Pourquoi une étape à Strasbourg ?
Le Grand Est est un territoire emblématique. Il concentre un écosystème complet : recherche académique, hôpital universitaire, pôles de compétitivité comme BioValley France, et un tissu dense de start-up. C’est aussi une région très présente dans France 2030, avec 58 lauréats pour 138 millions d’euros d’aides dans le domaine de la santé. La dynamique locale sur les biothérapies est remarquable, tout comme les projets de tiers-lieux d’expérimentation numérique, à l’image de Care Alsace.

Quels sont les résultats concrets du plan France 2030 ?
L’effet de levier est fort : 13 emplois créés par million d’euros d’aides et 1,11 euro d’investissement privé pour chaque euro public investi. En 2024, 52 % des financements sont alloués à des acteurs émergents, principalement des PME et des start-up. Nous voyons aussi la montée en puissance de la production GMP et des chaires d’excellence comme celles de Roméo Ricci ou Axel Weixlbaumer à Strasbourg.

Quels freins persistent dans le parcours de l’innovateur ?
La simplification reste un enjeu majeur. Nous travaillons à fluidifier les procédures, notamment sur la circulation des échantillons biologiques et la rapidité des avis réglementaires « Go / No Go ». L’objectif est d’éviter que les jeunes entreprises ne s’épuisent dans les démarches administratives.

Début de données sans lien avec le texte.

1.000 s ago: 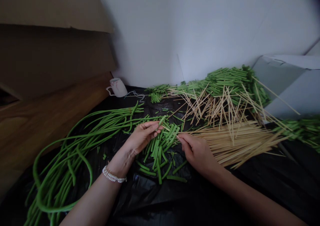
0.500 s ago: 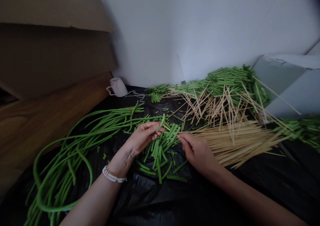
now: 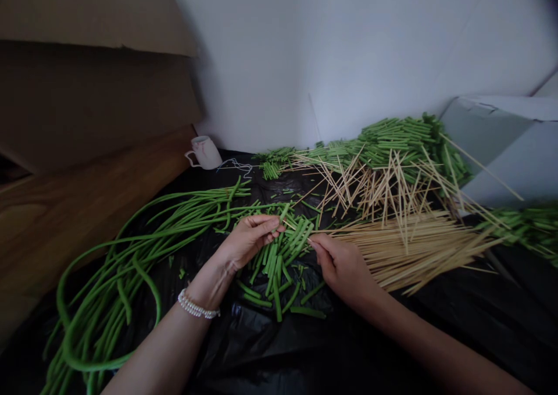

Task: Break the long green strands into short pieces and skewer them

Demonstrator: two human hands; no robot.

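Observation:
My left hand pinches a short cut green bean piece between thumb and fingers, above a small heap of cut bean pieces on black plastic sheeting. My right hand is closed on the near end of a thin bamboo skewer that points toward the bean piece. A pearl bracelet is on my left wrist. A loose pile of bamboo skewers lies just right of my right hand.
Long uncut green beans curl across the left of the sheeting. Skewered beans are stacked at the back right and far right. A white mug stands by the wall. Cardboard rises at left, a grey box at right.
Both hands stay almost in place. The bean piece in my left fingers shifts slightly against the skewer tip; nothing else moved.

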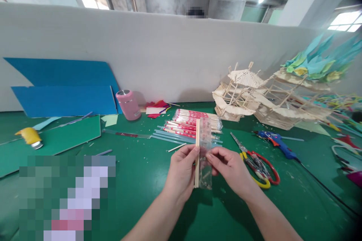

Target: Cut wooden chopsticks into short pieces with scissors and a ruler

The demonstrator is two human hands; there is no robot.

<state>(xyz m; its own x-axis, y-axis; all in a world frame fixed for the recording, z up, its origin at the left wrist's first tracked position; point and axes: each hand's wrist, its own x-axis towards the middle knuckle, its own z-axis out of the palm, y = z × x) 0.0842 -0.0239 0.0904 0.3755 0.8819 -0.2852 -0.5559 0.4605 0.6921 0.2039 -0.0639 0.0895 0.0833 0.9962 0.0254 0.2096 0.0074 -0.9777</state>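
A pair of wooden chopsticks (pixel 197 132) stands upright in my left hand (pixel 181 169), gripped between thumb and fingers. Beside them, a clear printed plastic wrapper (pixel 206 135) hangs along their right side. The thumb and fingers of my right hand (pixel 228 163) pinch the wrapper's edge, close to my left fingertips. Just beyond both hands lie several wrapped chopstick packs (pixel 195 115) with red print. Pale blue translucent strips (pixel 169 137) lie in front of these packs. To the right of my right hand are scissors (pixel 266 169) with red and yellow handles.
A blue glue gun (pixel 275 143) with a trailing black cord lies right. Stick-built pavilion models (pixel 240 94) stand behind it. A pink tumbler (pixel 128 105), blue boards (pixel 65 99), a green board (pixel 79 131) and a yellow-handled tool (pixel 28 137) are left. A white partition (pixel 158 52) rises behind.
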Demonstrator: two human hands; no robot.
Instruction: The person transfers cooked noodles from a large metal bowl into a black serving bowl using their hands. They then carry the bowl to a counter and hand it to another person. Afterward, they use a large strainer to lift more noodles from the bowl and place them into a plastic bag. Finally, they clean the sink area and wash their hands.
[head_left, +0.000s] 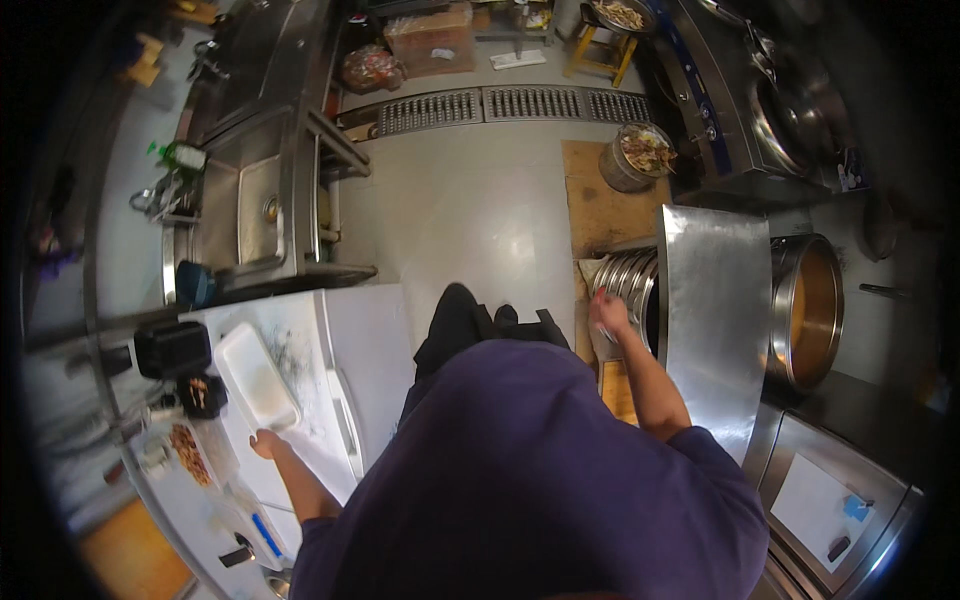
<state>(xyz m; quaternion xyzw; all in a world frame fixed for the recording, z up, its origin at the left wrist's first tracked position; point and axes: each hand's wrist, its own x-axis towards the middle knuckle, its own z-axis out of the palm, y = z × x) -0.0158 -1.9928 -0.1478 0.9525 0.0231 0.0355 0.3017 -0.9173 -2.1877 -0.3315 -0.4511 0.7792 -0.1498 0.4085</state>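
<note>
My left hand (265, 444) grips the near end of a long white plastic tray (255, 379), which looks bare inside. Behind the tray is the white top of a chest freezer (289, 319); whether the tray rests on it or is held above it is hard to tell. On the other side, my right hand (609, 315) hangs in front of a ribbed steel pot (628, 274), fingers partly curled and blurred. I cannot make out anything in its grasp, nor whether it touches the pot.
A steel table (716, 315) stands to my right, with a large pot of orange-brown liquid (814, 311) beyond it. A bucket of food scraps (641, 156) is on the floor ahead. At left are a steel sink (259, 206), black containers (172, 349) and chopped food (191, 454).
</note>
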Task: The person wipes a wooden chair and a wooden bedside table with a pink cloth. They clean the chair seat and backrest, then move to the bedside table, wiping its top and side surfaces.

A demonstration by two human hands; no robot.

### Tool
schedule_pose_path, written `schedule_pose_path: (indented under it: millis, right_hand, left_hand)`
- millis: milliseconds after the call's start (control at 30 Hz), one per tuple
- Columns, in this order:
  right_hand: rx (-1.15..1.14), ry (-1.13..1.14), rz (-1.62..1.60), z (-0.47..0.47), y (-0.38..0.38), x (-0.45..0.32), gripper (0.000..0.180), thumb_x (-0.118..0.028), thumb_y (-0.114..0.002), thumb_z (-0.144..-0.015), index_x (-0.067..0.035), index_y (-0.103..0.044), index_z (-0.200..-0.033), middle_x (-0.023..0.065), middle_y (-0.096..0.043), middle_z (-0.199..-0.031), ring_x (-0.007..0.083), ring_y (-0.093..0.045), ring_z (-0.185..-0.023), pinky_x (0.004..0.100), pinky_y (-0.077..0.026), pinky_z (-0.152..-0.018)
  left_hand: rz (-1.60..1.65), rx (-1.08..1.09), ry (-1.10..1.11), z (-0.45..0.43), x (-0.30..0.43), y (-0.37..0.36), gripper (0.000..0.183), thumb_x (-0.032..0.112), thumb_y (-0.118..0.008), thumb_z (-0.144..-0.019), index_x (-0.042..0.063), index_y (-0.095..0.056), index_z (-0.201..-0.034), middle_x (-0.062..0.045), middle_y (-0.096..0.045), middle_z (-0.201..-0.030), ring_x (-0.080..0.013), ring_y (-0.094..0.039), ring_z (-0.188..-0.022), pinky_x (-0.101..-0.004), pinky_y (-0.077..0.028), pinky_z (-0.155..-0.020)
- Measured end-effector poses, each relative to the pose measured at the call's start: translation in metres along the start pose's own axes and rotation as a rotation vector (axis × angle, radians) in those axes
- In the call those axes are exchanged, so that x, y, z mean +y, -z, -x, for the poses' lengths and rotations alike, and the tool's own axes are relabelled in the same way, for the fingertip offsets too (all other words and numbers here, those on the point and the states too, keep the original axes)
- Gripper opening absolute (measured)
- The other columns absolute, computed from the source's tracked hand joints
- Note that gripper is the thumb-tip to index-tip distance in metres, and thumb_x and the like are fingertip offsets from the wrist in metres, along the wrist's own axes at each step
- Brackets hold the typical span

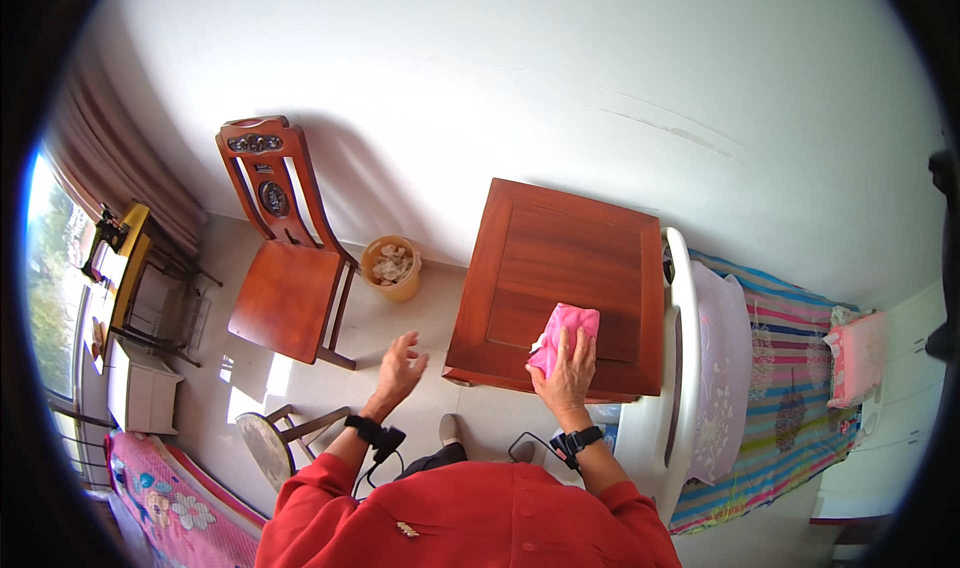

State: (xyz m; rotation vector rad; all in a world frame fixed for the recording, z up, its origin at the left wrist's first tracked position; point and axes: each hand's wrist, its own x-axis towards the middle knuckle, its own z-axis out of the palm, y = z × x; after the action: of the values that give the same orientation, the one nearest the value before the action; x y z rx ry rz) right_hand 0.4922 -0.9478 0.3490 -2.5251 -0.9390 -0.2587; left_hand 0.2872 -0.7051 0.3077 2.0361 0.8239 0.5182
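Observation:
Under my right hand (568,373) a folded pink cloth (574,319) rests on the near part of a reddish-brown wooden table (559,257). The fingers spread over the cloth and the thumb lies along its left side. My left hand (403,364) hangs in the air to the left of the table, holding nothing, with its fingers bent and apart. Both wrists wear black straps with small devices and cables.
A carved wooden chair (289,298) and a yellow waste bin (391,268) stand to the left. Nearer me is a round-topped wooden stool (264,448). The white bed frame (681,373) adjoins the table's right side. A sewing machine (107,242) stands by the window.

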Motion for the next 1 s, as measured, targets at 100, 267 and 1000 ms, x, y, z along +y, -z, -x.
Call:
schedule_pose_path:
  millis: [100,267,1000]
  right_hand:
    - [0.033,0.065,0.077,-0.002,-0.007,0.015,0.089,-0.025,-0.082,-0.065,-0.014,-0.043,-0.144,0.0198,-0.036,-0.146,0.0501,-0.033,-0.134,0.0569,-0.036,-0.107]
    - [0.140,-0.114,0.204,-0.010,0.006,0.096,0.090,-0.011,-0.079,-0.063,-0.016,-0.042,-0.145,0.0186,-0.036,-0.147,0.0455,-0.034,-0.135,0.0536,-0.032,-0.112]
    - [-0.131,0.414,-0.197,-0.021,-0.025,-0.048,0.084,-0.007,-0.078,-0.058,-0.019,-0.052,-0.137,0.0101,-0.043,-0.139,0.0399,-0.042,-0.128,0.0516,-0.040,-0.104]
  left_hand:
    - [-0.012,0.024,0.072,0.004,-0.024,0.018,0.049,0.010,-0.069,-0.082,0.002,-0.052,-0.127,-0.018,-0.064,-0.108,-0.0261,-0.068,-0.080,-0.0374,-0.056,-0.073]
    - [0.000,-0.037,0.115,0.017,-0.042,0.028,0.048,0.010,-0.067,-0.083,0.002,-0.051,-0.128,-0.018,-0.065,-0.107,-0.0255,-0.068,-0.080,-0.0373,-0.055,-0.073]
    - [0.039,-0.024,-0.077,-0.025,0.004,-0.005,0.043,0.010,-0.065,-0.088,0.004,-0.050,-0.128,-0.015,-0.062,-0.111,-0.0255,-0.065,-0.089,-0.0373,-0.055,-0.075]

Des évolutions législatives sont d’ailleurs en cours, avec des navettes parlementaires sur ces sujets.

Comment voyez-vous la place du Grand Est à horizon 2030 ?

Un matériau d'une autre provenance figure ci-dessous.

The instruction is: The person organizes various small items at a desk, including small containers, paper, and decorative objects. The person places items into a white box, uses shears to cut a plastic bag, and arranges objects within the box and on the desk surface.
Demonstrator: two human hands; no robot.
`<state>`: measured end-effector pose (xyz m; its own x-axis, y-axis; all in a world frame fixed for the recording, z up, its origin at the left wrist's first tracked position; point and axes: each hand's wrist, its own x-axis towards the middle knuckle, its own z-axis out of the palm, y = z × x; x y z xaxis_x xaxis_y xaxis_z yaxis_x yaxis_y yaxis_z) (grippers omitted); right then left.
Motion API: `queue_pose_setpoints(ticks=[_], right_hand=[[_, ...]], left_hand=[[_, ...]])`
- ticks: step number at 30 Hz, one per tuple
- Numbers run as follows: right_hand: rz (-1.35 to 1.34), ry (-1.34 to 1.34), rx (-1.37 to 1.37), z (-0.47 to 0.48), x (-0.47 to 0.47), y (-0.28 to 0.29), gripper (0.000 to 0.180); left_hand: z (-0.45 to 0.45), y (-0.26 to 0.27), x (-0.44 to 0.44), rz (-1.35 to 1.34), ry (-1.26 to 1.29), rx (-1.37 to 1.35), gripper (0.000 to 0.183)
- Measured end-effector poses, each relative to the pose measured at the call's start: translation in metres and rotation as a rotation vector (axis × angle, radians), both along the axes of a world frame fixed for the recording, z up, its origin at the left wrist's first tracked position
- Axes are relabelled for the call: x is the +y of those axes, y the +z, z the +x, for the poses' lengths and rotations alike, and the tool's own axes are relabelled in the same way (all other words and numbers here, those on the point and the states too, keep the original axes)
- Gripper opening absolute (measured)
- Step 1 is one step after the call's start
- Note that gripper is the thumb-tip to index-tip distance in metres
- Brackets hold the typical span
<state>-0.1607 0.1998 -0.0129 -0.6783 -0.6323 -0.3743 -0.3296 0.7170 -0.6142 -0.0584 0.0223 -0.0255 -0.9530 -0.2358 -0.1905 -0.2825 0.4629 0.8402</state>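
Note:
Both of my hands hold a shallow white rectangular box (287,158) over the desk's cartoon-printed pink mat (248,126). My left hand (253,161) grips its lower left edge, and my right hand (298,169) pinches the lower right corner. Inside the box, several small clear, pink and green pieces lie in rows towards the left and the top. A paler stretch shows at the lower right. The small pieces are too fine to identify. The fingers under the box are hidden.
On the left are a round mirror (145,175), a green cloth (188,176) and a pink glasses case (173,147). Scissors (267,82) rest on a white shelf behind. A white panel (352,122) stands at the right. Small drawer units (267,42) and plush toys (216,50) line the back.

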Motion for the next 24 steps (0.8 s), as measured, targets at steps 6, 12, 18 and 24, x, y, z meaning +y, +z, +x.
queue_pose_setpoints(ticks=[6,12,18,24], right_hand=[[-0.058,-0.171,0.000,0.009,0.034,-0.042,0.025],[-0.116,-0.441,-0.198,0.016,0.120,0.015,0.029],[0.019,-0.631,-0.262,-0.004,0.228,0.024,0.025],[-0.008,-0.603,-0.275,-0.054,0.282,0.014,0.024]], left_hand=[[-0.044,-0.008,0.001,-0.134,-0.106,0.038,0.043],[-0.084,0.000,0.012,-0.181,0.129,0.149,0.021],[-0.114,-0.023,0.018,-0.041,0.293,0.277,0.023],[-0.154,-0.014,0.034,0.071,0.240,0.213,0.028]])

C’est un territoire complet, bien positionné à l’échelle européenne, avec un équilibre entre recherche, industrie et accompagnement. La région incarne la diversité de l’innovation française : biothérapies, santé numérique, dispositifs médicaux, formation. Et l’enthousiasme d’aujourd’hui le montre : plus de 230 participants réunis à Strasbourg, un tiers issu du monde académique, un tiers des entreprises et un tiers des institutions. Ce croisement des cultures, c’est exactement ce que nous cherchons à encourager.